Butterflies & Moths: Interesting Facts
Common expressions used containing butterflies and moths:
Drawn like a moth to a flame
As fragile as a butterfly
The largest butterfly species in the world is a “Birdwing” butterfly from the Solomon Islands, whose wings span twelve inches.

The color on the wings of a butterfly is created by a layer of scales on the wing, similar to the scales on a fish. This is the “dust” that comes off as you touch the wing. On many butterflies the color is only an illusion. The color we perceive is created by refraction of the light as it reflects off the surface of the scale.

Silk, that marvelous fabric of fine neckties, scarves, and blouses, comes from the cocoons of the true Silk Moth – Bombyx mori. The larva spins its cocoon using a single strand of silk that is about 1,500 feet long. More than 25,000 cocoons must be unraveled to make a single pound of silk thread.

Male silk moths can detect (“smell”) the chemicals of the females from several miles away. They can detect only a few hundred molecules of the sex pheromone in as much as 25 quintillion molecules of air.
Some moth species are active in freezing weather, as their bodies contain a natural “anti-freeze” that warms up their body enough to become mobile.
Mexican “Jumping” Beans jump because of a moth larva living inside each one.
Butterflies are the designated “state insect” in 7 states:
Monarch – Alabama, Illinois, and Vermont
California Dogface Butterfly – California
Tiger Swallowtail – Georgia, Ohio, Virginia, Wyoming
Spicebush Swallowtail – Mississippi
Baltimore Checkerspot – Maryland
Oregon Swallowtail – Oregon
Colorado Hairstreak – Colorado
Giant Swallowtail – Florida
Butterflies and Moths are not helpless. They often defend themselves with poisons that are stored in their bodies:
Butterflies in South America in groups called Glassy-wings and Heliconians are toxic.
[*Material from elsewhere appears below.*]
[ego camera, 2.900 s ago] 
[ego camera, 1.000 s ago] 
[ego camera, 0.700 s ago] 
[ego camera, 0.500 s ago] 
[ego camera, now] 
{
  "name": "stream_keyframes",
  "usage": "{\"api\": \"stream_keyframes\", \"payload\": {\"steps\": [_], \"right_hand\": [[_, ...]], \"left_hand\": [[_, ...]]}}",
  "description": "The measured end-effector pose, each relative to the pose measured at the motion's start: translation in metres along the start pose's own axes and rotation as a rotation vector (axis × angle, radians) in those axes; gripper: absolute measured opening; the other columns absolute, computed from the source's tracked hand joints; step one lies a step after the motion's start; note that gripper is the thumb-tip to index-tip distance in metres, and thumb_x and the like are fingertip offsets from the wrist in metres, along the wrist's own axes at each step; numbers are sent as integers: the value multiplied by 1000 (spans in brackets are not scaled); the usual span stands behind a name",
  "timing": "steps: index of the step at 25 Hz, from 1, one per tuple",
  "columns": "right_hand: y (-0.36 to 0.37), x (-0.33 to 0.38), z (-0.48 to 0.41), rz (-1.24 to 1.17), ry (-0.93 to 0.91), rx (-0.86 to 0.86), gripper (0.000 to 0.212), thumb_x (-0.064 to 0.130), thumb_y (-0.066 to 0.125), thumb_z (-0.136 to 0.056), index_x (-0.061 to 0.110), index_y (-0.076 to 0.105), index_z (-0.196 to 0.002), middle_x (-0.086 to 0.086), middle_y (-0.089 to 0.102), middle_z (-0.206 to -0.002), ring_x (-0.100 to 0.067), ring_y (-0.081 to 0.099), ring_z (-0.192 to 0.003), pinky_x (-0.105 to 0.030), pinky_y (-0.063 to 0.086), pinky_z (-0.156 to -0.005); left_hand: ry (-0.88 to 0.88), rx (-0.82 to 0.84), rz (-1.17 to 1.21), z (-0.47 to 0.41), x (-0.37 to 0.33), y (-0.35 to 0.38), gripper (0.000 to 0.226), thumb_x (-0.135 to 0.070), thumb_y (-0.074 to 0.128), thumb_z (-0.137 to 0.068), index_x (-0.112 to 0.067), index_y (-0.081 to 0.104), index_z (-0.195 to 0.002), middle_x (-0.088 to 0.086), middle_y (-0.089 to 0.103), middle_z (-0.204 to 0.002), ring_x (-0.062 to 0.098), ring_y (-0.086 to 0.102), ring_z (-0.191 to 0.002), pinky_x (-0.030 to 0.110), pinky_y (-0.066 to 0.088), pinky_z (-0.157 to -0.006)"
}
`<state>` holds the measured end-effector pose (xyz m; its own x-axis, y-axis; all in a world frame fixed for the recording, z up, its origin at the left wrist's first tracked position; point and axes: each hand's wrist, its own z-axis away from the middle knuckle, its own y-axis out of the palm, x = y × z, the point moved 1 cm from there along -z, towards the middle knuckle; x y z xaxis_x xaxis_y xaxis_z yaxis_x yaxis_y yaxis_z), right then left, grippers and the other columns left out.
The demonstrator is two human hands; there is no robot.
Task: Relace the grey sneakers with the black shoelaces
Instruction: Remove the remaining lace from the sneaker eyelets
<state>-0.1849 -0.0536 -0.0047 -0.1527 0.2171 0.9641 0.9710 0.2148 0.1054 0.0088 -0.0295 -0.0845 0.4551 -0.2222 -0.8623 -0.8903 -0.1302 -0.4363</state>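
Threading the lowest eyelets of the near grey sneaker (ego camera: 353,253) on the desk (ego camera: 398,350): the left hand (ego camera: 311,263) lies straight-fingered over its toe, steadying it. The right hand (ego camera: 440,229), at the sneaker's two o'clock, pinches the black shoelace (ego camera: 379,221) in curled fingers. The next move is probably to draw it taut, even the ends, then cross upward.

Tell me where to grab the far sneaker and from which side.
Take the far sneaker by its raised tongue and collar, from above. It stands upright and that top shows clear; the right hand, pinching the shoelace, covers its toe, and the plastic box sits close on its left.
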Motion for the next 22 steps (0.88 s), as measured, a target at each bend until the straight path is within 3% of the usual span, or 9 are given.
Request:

They contain chemicals in their bodies called alkaloids or cardiac glycosides, contained in the plants eaten by their larvae and accumulated in their bodies for defense later.
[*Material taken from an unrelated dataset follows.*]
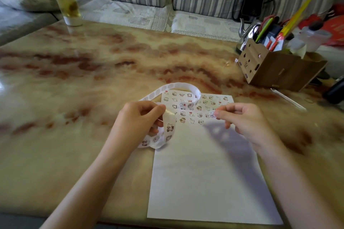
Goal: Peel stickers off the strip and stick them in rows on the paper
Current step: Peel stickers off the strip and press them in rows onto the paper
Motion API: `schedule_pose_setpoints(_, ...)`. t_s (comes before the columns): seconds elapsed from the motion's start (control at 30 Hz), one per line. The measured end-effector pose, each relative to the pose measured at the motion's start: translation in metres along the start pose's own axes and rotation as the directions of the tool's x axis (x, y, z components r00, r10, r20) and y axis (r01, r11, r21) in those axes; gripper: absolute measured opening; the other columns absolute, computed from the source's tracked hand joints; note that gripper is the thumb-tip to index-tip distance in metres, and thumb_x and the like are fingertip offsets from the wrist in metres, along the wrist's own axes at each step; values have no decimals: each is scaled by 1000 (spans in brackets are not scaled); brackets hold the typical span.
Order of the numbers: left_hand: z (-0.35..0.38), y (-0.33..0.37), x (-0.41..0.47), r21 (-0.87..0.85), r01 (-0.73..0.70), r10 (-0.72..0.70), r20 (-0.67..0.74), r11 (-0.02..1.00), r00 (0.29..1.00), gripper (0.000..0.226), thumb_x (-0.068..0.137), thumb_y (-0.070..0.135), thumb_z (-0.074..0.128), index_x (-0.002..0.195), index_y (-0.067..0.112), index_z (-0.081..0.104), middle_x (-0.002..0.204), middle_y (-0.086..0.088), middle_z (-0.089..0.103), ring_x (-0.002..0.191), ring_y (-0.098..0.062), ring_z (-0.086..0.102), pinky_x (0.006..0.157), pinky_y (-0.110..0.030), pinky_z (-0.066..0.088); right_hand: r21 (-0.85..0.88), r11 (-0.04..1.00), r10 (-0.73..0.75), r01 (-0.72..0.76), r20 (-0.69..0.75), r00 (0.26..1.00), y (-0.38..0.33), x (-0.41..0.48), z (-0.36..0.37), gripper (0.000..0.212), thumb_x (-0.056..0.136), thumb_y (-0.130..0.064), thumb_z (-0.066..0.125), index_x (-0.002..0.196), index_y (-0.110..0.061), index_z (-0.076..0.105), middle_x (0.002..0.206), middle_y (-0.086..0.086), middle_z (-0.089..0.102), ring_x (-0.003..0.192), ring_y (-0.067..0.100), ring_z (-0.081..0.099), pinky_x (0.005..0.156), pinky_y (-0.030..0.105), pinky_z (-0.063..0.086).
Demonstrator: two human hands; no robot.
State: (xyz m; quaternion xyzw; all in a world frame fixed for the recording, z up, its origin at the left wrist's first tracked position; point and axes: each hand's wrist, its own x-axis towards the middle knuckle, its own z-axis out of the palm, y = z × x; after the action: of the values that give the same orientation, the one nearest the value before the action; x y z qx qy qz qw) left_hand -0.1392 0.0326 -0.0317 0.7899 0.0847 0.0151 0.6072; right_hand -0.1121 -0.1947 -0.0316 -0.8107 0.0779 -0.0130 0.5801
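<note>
White sticker strip [176, 84] is thin, floppy and near weightless. It loops from the left hand [141, 117] out over the far-left corner of the paper [204, 182], and its other end curls down under the palm. Left hand grips it, fingers curled round the band. Right hand [243, 119] pinches one small sticker [212, 115] between thumb and fingertip, just over the nearer sticker rows at the far end of the sheet. My read: sticker is limp and tacky and will fold on itself, so hold it by the edge only, lay one side down, then press. Sheet lies loose on the glossy marble table [74, 98] and may slide. Strip loop overhangs the filled rows and could snag. Cardboard pen holder [275, 69] far right, kettle [245, 30] behind it, drink glass [68, 3] far left, all well apart from the work.
</note>
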Motion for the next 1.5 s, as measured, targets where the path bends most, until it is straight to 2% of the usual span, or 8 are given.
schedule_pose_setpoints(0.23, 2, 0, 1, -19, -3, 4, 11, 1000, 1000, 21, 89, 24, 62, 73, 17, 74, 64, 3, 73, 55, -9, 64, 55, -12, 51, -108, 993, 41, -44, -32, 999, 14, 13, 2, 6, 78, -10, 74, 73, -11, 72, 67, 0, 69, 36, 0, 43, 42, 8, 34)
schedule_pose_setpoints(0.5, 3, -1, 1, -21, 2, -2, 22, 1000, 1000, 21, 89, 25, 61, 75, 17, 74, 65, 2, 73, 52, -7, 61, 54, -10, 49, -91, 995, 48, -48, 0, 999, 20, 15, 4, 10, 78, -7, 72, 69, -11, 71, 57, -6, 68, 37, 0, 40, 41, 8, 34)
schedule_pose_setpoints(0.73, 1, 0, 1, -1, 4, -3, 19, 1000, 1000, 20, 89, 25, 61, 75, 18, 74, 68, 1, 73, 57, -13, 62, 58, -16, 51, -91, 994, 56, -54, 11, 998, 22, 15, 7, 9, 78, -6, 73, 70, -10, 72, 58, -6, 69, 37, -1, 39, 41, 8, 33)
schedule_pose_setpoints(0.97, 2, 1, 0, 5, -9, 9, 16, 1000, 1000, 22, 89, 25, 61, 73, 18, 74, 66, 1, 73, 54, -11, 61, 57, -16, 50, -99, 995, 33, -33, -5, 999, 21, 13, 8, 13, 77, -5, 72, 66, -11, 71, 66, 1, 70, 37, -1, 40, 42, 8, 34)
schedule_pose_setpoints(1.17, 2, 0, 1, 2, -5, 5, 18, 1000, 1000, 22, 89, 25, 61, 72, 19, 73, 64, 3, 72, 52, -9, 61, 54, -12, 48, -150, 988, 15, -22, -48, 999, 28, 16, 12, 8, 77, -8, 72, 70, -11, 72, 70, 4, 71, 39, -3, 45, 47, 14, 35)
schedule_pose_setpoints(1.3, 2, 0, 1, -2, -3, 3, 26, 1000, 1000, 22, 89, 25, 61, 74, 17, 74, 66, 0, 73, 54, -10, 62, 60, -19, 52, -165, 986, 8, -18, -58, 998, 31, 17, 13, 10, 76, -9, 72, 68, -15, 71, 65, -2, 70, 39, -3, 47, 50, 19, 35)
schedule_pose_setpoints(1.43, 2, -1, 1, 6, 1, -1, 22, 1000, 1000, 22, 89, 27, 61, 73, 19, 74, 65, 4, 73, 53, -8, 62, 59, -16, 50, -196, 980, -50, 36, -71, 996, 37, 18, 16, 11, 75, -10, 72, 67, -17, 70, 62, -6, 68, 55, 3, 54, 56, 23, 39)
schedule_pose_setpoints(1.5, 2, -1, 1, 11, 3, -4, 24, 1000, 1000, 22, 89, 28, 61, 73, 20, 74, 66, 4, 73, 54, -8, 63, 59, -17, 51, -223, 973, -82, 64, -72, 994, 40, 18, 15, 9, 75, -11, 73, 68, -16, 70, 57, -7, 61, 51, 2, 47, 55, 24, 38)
Poisons in the body of a single Monarch Butterfly are sufficient to kill a small lizard, and cause severe vomiting in a large bird.
Many moths exude poisonous fluids from their necks when alarmed. These fluids contain quinones, cyanide, acrylylcholines, alkaloids, and other chemicals obtained from the plants their larvae eat. Tropic “tiger” moths are particularly noted for this.

Puss Moth caterpillars contain highly toxic poisons, and crushing a single caterpillar in your hand may cause temporary, but severe, paralysis in the arm.
Many caterpillars have spiny hairs called “urticating” hairs, that contain mild to extremely irritating toxins. If brushed against the skin they immediately cause a long-lasting, possibly severe stinging sensation.

More than 200 species of butterflies are known to migrate in huge numbers, the best known being our common Monarch. Some individual Monarchs have been shown to have flown over 2000 miles as they move from North to South in the late summer. Painted Lady Butterflies are found all over the world, and may migrate over 3000 miles from Africa to England.
The “Vampire Moth” of Southeast Asia is a blood feeder. It can insert its tongue through human skin, and may sip on our blood for up to 60 minutes.
Another Asian moth feeds on the tears of animals, obtaining nutrients such as salt, proteins, white blood cells, and other materials. They have been observed feeding on deer, pigs, antelope, horses, buffalo, and elephants. One researcher even coaxed them to drink from his eyes, proving it is a possibility.

The death of over 500 young and fetal horses on Kentucky farms in spring of 2001 has been linked to the ingestion of cyanide, apparently from Black Cherry trees on the farms. A possible way that the horses ingested the cyanide was from eating the fecal droppings of tent caterpillars that were feeding on the trees. The caterpillars themselves are immune to the cyanide, but they pass it into their fecal droppings and excrete it.
Caterpillar fecal droppings may also attract parasitic wasps, that seek out the caterpillars and lay their eggs on them. Some species of leaf-rolling caterpillars have evolved the ability to “fire” each fecal pellet up to 2 feet away from themselves, possibly as a means for keeping such parasites further from them.

Wooly Bear caterpillars of the Isabella Moth normally feed on lupines. However, if the caterpillar has been unfortunate enough to have been parasitized by fly larvae, they instinctively switch to eating poisonous hemlock. While the poison in these plants does not kill the fly larva, it does, for some reason, enable the caterpillar to survive the parasite, and grow to be an adult moth.
Caterpillars may have over 4000 separate muscles. Humans have only 792.